Postmodern Music, Postmodern Listening by Kramer Jonathan D. Carl Robert

Postmodern Music, Postmodern Listening by Kramer Jonathan D. Carl Robert

Author:Kramer, Jonathan D.,Carl, Robert
Language: eng
Format: epub
Publisher: Bloomsbury USA
Published: 2016-08-14T16:00:00+00:00


8.7. Real Time in Electroacoustic Music

So, once again, what is “real” musical time? Does it correspond to gestural time or to piece time? Is it necessarily and hierarchically superior to “unreal” musical time, whatever that might be?

The term “real time” is actually most readily associated not with gestural vs. piece time in traditional music but with computer music. For the computer musician, the ideal of “real time” is the apparently immediate response of an interactive system to some stimulus.24 The notion of real time as so understood did not originate with music technology, however. In group improvisation, in whatever style, the real-time (i.e. almost instantaneous) response of one performer to another has always been an ideal.

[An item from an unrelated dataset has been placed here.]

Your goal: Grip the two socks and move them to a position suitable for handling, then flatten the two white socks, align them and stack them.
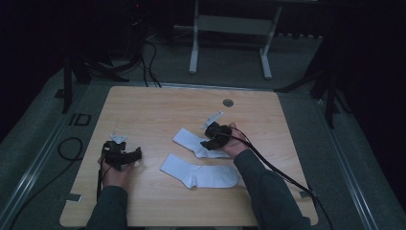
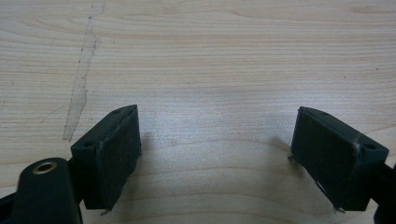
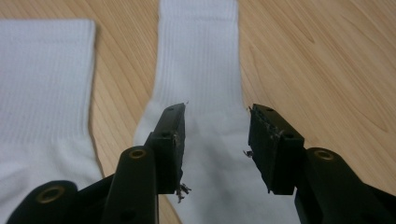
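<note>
My right gripper [image 3: 217, 140] hangs over the far sock [image 1: 194, 143], its fingers [image 3: 170, 144] half spread with the white fabric showing between them and nothing pinched yet. That sock lies flat on the worktop [image 1: 143, 105], cuff away from me in the right gripper view. The near sock [image 1: 198, 175] lies just beside it, closer to my edge of the worktop, the two apart by a thin strip of wood along the leg. My left gripper [image 2: 215, 154] rests well off to the left over bare wood, its fingers [image 2: 119, 149] spread wide and empty.

I judge that the next move is a pinch on the far sock, and the risks sit there. The fabric lies flat and thin, so if I close too high the fingers may meet on air or catch only a few threads, and the sock would slide out on the lift. If I press too hard, the tips may scrape the wood and bunch the sock. The near sock is close enough that a sideways drag could snag it and pull both out of line.
</note>
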`<state>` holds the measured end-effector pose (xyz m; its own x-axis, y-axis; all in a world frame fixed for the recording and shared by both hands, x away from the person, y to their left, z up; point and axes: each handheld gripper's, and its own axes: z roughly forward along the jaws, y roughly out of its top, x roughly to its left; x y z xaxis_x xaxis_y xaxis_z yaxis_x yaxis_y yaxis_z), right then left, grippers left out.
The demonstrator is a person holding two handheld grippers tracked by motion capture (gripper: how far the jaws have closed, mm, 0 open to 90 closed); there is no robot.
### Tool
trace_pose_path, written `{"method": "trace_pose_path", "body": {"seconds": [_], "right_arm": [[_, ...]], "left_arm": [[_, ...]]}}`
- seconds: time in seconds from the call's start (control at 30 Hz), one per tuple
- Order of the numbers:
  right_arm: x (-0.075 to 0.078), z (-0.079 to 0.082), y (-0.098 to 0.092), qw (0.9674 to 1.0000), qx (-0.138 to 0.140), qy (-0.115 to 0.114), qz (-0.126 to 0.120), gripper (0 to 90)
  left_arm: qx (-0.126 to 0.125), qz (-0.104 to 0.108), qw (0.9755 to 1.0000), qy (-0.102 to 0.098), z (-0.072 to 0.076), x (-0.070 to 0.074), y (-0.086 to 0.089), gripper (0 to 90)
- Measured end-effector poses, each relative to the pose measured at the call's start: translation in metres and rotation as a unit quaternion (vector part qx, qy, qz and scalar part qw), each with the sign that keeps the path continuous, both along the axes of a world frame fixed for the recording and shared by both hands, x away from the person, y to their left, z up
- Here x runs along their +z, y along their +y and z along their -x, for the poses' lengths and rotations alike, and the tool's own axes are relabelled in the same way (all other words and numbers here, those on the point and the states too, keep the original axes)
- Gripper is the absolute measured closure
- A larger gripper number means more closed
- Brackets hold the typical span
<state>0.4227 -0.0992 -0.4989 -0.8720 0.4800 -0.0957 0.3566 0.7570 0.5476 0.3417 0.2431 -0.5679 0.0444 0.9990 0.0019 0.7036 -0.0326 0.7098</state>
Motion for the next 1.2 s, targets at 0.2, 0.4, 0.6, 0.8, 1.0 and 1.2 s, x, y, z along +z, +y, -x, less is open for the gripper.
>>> {"method": "trace_pose_path", "body": {"seconds": [0.2,0.4,0.6,0.8,1.0,1.2], "right_arm": [[-0.005,-0.003,0.005,1.0,-0.001,0.006,0.008,55.6],[-0.008,-0.005,0.013,0.9999,0.005,0.008,0.014,55.9],[-0.015,-0.005,0.016,0.9994,0.009,0.016,0.029,70.7],[-0.026,-0.003,0.02,0.9979,0.023,0.027,0.054,85.1],[-0.033,-0.003,0.02,0.9966,0.023,0.043,0.067,86.1],[-0.032,-0.001,0.014,0.9957,0.026,0.046,0.076,85.7]], "left_arm": [[0.0,0.0,1.0,0.0,0.0,0.0,0.0,16.0],[0.0,0.0,1.0,0.0,0.0,0.0,0.0,15.9],[0.0,0.0,1.0,0.0,0.0,0.0,0.0,15.9],[0.0,0.0,1.0,0.0,0.0,0.0,0.0,16.0],[0.0,0.0,1.0,0.0,0.0,0.0,0.0,15.9],[-0.001,0.0,1.0,0.0,0.0,0.0,0.0,15.9]]}}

It should be no surprise that computer musicians are concerned with the reality of musical time, when we recall how unreal, in a certain sense, musical time was in the infancy of computer music. In the 1960s, composers would spend days constructing what they hoped was a few seconds of coherent electronic sound. But they could not hear the results of their labors until they sent off their digital tape to a distant laboratory, which converted it to sound. When the sound tape arrived in the mail a week later, the composer finally got to hear what his/her snippet actually sounded like—with sometimes surprising results.

Days of constructing the sound, more days of waiting, and then finally a few seconds of recorded music to listen to! The gap between conception and audition was massively greater than the duration of the musical excerpt. It is no wonder that composers yearned for a somehow more “real” musical time, with little or no disconnect between the construction of the sound and the hearing of it. What seemed unreal was the long wait. It was as if a pianist played a series of figures at the keyboard but did not actually hear the result of his/her finger movements until a week or two later!

Such gaps are not the sole province of computer music, even though it is within the context of musical technology that the term “real time” has gained its greatest currency. Composers of music for human performance, particularly if the music is complex or requires a large performing force, have had to wait years between conception and audition. But there is a crucial difference: an orchestral composer (take Mahler as an example) may not have heard his symphonies immediately, but he did hear them in his head, in his imagination, possibly aided by imperfect but still “real-time” renditions at the piano. But a computer-music composer, for whom composing is not only putting together known sounds but also constructing hitherto unknown sonorities, may not have a mental sonic image. Hence, computer music came of age with the advent of real-time technologies, which allow for the immediate production of sound.

The distinction between real and delayed time pertains to instrumental as well as electroacoustic and interactive music. A real-time performance of that Mahler symphony, by a flesh-and-blood orchestra, is one thing; a recorded performance is another.